Each user has a home directory at /home/$USER, where $USER is the username. The home directory is NFS-mounted on all the nodes in the Hyades cluster. It has a usable capacity of 36TB and is intended for storing your source codes and configuration files, and some reasonable amount of data as well. But because its I/O performance is relatively sluggish, do not run your jobs from your home directory!
Instead you should run jobs from the Lustre scratch storage, which is mounted at /pfs on all the nodes. For your convenience, a symbolic link pfs (pointing to /pfs/$USER) is also created in your home directory.
For more details on storage, see the subsection Storage.
We use the Environment Modules tool to manage users' software environment, via modulefiles. The Intel Compilers module and the Intel MPI module are loaded by default.

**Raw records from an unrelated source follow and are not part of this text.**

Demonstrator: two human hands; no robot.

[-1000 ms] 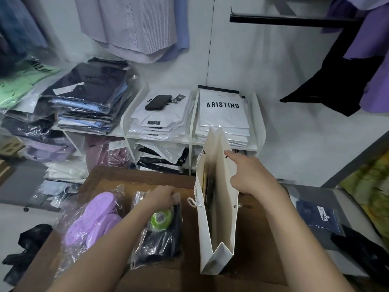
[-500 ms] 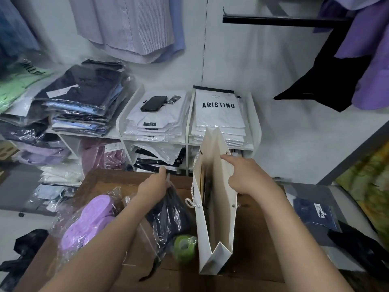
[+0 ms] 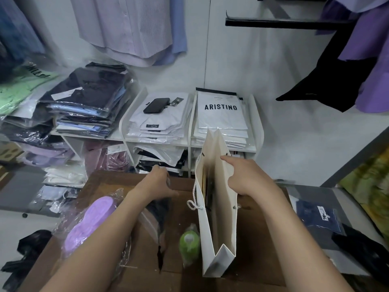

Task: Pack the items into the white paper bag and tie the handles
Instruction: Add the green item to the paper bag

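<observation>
- The left hand's grip was clenched on the top of a clear plastic packet with dark cloth inside, holding it lifted so that it hung down towards the bench.
- The right hand's grip was pinching the near-side rim of the white paper bag, index finger stretched along the edge, keeping the mouth pulled open.
- The bag stood upright just to the right of the left grip, close beside it, its long, narrow opening running away from the person; something dark already sat inside.
- The packet's long axis hung vertical, which I judged would suit a straight drop into that slot once carried right and over the rim; the left hand was clearly the nearer one for it.
- A green roll in wrapping lay below the left grip, touching the bag's left wall.
- Purple slippers in plastic lay further left and nearer the person.
- A rope handle drooped outside the bag's left wall, not yet tied.
</observation>
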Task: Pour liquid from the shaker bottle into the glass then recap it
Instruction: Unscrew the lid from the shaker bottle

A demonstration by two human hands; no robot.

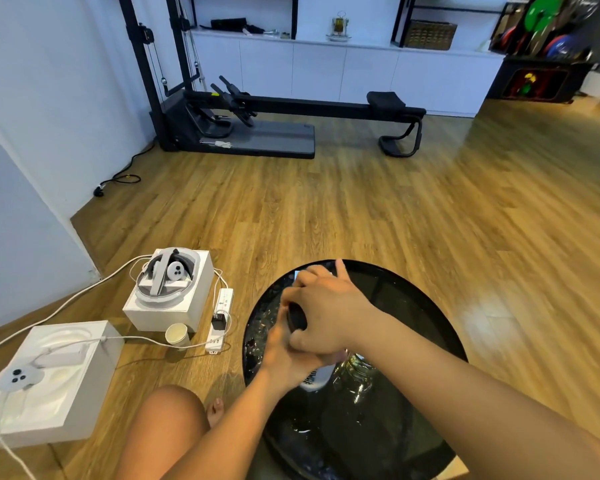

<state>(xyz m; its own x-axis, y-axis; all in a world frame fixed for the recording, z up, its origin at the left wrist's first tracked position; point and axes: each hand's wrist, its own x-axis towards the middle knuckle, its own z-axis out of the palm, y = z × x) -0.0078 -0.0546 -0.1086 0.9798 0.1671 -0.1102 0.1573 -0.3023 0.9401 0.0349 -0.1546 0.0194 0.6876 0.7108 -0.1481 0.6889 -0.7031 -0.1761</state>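
Note:
A white shaker bottle (315,379) with dark lettering stands on the round black glass table (416,306). My left hand (284,355) is wrapped around its body. My right hand (326,306) covers the bottle's top and grips its black cap (296,318), with the forefinger sticking out. A clear glass (359,374) stands just right of the bottle, partly hidden under my right forearm. Whether the glass holds liquid I cannot make out.
Left of the table on the wooden floor lie two white boxes (168,299) (49,382) with headset gear, a paper cup (177,336), a power strip (219,320) and cables. My bare knee (167,420) is at the table's left. A rowing machine (284,112) stands far back.

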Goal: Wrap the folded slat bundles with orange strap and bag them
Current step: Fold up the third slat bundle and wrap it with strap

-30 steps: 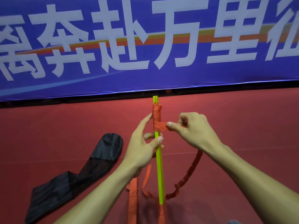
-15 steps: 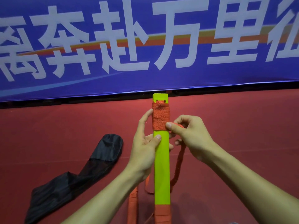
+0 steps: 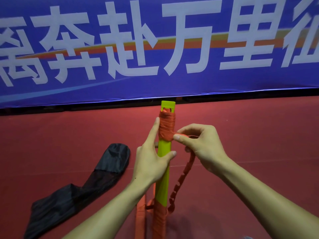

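A lime-green slat bundle (image 3: 163,183) stands upright in front of me. Orange strap (image 3: 166,127) is wound round its upper end, and more orange wrap covers its lower end. My left hand (image 3: 151,161) grips the bundle just below the upper wrap, thumb across the front and forefinger up along the left edge. My right hand (image 3: 200,144) pinches the strap where it leaves the bundle on the right. The loose, crinkled tail of the strap hangs from that hand down to the floor. A black mesh bag (image 3: 81,188) lies flat on the floor to the left.
The floor is red (image 3: 259,135). A blue banner (image 3: 155,49) with large white characters runs along the back. A second orange-wrapped bundle (image 3: 139,219) lies at the bottom, beside the upright one.
The bundle has turned in my left hand from edge-on to face-on. My right hand has carried the strap round the bundle and holds it at the right edge, a little lower on the wrap.
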Available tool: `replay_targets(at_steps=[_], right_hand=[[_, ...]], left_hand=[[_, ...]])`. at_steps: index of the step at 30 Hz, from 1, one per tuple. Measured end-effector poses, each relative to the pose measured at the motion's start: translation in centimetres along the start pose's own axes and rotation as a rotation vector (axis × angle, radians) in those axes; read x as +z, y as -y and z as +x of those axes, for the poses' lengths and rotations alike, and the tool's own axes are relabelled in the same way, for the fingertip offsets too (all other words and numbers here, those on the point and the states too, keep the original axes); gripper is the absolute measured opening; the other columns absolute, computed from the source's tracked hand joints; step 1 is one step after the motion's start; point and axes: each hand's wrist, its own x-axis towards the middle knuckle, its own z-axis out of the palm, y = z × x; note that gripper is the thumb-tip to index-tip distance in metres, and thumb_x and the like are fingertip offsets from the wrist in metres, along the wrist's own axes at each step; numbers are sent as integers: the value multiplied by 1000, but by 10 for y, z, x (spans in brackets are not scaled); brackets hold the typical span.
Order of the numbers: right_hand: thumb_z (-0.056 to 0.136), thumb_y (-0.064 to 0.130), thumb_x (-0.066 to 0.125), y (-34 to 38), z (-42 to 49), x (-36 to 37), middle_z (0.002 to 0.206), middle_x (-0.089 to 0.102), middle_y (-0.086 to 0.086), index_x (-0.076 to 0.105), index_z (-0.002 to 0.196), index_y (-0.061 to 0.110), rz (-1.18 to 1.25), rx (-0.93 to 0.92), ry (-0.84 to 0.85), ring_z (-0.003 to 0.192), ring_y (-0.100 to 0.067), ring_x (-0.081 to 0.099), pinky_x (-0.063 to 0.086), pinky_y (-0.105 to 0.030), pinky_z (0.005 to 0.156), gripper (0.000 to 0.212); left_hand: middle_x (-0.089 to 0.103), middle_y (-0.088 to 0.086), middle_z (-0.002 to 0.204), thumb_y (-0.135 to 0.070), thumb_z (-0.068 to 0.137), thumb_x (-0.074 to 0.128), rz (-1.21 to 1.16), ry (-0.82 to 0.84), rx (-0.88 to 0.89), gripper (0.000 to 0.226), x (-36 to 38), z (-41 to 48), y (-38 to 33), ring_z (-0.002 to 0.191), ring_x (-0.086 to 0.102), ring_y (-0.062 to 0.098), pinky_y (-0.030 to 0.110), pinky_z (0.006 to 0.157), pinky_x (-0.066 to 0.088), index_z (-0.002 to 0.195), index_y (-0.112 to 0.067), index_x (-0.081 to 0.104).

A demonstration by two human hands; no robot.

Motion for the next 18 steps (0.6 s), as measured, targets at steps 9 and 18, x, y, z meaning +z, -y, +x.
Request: replay_targets(at_steps=[9,18], right_hand=[[96,4,55,1,6,-13,57,58,0,69,92,12,-181,-67,163,49,-12,44,39,-24,50,17],[87,26,71,5,9,-17,49,42,7,71,73,13,-240,28,265,50,-10,35,30,-23,52,19]], left_hand=[[71,-9,84,-21,75,87,-56,-44,-52,104,-5,3,6,59,63,9,41,78,59,128,-77,18],[71,-10,94,-17,77,85,-92,14,-33,102,-3,4,10,79,69,15,45,80,60,140,-70,25]])
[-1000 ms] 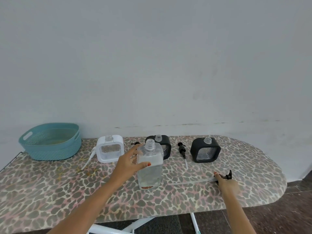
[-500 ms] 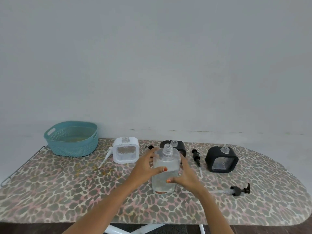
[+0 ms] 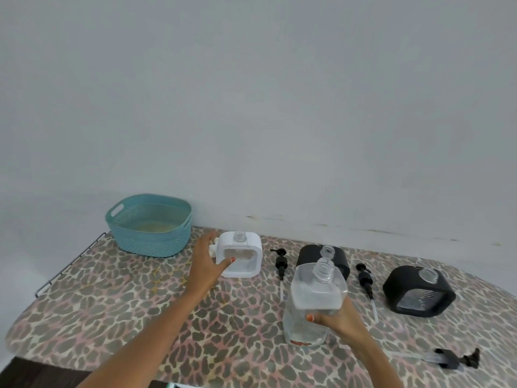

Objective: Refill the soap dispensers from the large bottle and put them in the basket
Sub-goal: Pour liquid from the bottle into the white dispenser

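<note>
The right hand (image 3: 340, 317) is wrapped around the big clear plastic bottle (image 3: 313, 301), thumb in front and the other fingers behind it, and the bottle leans a little with its open screw neck on top. Clear liquid shows inside the bottle, but I cannot tell how high it goes. The left hand (image 3: 205, 264) is half open and reaches to the white square soap dispenser with a clear window (image 3: 240, 257), left of the big bottle and farther back; its thumb touches the front and the fingers go round the left side, so it looks like it is just starting to hold it. I think the step now is to get the white one ready for filling. To do it well, the left hand should hold that dispenser still and upright, and the right hand should bring the bottle neck right over the small open hole and tip slowly so nothing spills. The white dispenser looks almost empty. Just behind the bottle stands a black square dispenser (image 3: 340, 260), open on top, and another black dispenser (image 3: 418, 295) sits to the right. The teal plastic basket (image 3: 149, 225) is far left of the bottle, with no dispensers in it.
</note>
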`<action>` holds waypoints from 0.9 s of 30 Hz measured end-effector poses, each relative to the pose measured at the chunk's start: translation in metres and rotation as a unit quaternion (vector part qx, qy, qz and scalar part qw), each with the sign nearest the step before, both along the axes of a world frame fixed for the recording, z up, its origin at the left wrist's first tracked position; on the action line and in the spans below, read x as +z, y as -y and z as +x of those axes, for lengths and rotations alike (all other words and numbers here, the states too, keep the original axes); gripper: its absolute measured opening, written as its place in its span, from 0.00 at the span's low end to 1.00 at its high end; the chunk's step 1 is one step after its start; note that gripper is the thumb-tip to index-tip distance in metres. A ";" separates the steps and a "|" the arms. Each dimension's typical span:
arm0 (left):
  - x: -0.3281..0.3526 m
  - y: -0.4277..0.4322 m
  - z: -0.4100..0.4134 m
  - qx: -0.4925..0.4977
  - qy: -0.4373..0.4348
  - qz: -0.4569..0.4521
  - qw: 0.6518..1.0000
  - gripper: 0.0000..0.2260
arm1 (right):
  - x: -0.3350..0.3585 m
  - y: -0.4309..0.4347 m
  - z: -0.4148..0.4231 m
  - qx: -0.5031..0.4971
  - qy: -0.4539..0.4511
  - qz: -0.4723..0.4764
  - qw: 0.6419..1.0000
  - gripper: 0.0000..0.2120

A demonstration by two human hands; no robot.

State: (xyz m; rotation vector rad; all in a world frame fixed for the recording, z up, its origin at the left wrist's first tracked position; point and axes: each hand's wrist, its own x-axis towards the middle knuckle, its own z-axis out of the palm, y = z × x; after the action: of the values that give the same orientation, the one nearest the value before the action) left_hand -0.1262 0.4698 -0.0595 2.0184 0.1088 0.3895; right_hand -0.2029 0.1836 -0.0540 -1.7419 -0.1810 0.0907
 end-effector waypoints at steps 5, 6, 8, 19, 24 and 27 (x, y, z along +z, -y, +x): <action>-0.011 -0.008 0.027 -0.063 -0.046 -0.049 0.996 0.40 | -0.003 0.003 0.002 0.000 -0.006 -0.004 1.000 0.35; -0.013 -0.009 0.030 -0.077 -0.060 -0.065 0.993 0.41 | -0.004 0.003 0.002 0.002 -0.007 -0.002 1.000 0.34; -0.016 -0.009 0.036 -0.087 -0.085 -0.082 0.989 0.42 | -0.006 0.003 0.002 -0.001 -0.009 0.008 1.000 0.35; -0.014 -0.007 0.025 -0.086 -0.098 -0.101 0.986 0.24 | -0.003 -0.002 -0.005 -0.021 0.010 0.003 1.000 0.36; 0.009 -0.010 -0.002 -0.110 -0.064 -0.083 0.988 0.21 | -0.008 -0.014 -0.019 -0.113 0.091 -0.020 0.989 0.32; 0.026 -0.015 -0.021 -0.131 -0.036 -0.106 0.985 0.20 | -0.003 -0.023 -0.027 -0.161 0.115 -0.020 0.980 0.33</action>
State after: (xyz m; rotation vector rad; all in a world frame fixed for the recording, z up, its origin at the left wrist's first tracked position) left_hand -0.1474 0.4846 -0.0335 1.8070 -0.0686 0.1310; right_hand -0.2296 0.2065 -0.0569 -1.7986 -0.0641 -0.3466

To see what modules are currently loaded, run:
module list
These modules are loaded by default:
- intel_mpi/4.1.3
- intel_compilers/14.0.1
module avail
To learn the usage of the module tool, run:
module --help
Intel Compilers are the default and recommended compilers on Hyades; PGI Compilers and GNU Compiler Collection (GCC) are available as alternatives. The following table summarizes how to compile C/C++ and Fortran 77/90 serial programs using the Intel Compilers.

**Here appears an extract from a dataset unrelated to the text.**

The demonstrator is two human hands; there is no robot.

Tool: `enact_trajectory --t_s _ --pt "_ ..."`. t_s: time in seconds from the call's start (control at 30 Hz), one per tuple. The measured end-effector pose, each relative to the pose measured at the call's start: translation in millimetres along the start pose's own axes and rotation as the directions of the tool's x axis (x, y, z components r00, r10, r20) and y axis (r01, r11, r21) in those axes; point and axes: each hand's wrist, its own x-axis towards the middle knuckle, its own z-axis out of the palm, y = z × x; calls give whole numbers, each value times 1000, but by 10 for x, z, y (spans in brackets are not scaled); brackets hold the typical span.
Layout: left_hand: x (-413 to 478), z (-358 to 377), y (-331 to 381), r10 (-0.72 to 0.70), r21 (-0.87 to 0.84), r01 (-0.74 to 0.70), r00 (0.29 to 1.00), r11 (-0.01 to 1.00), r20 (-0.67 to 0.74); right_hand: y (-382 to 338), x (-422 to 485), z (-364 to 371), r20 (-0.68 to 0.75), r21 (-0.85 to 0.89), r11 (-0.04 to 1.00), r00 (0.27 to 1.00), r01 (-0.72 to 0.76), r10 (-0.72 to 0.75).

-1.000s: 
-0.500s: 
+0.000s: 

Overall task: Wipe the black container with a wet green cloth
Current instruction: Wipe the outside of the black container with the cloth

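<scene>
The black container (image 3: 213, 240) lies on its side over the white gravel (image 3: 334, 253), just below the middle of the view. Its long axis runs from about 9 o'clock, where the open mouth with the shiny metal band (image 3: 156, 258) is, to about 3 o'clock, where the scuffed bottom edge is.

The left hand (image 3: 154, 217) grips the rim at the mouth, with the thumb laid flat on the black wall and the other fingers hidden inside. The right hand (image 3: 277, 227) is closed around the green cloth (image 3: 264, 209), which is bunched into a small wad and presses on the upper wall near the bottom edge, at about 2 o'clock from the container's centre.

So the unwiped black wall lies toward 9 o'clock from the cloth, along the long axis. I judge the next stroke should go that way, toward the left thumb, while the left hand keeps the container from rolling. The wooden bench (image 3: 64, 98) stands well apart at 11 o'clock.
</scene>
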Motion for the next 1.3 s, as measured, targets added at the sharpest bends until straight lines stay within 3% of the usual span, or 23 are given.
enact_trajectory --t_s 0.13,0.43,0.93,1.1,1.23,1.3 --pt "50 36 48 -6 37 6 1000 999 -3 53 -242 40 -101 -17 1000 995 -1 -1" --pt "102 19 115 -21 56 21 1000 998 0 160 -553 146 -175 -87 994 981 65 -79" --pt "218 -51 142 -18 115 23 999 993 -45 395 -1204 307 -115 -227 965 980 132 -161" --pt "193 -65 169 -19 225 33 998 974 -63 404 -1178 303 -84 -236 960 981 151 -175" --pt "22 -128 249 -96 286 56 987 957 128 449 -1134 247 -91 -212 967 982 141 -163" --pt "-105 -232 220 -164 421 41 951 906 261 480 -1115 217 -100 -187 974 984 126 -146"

Compiler | Program | TypeSuffix | Example |
---|---|---|---|
icc | C | .c | icc [compiler_options] prog.c |
icpc | C++ | .C, .cc, .cpp, .cxx | icpc [compiler_options] prog.cpp |
ifort | Fortran 77 | .f, .for, .ftn | ifort [compiler_options] prog.f |
ifort | Fortran 90 | .f90, .fpp | ifort [compiler_options] prog.f90 |
Here are a few examples:
To compile hello.c, a serial "Hello world" program written in C, run
icc -o hello.x hello.c
To compile hello.cpp, a serial "Hello world" program written in C++, run
icpc -o hello.x hello.cpp
To compile hello.f, a serial "Hello world" program written in Fortran 77, run
ifort -o hello.x hello.f
To compile hello.f90, a serial "Hello world" program written in Fortran 90, run
ifort -o hello.x hello.f90
Intel MPI is the default MPI implementation on Hyades. The Intel MPI Library is a multi-fabric message passing library that implements the Message Passing Interface v2.2 (MPI-2.2) specification. The following table summarizes how to compile MPI programs in C/C++ and Fortran 77/90, using Intel MPI.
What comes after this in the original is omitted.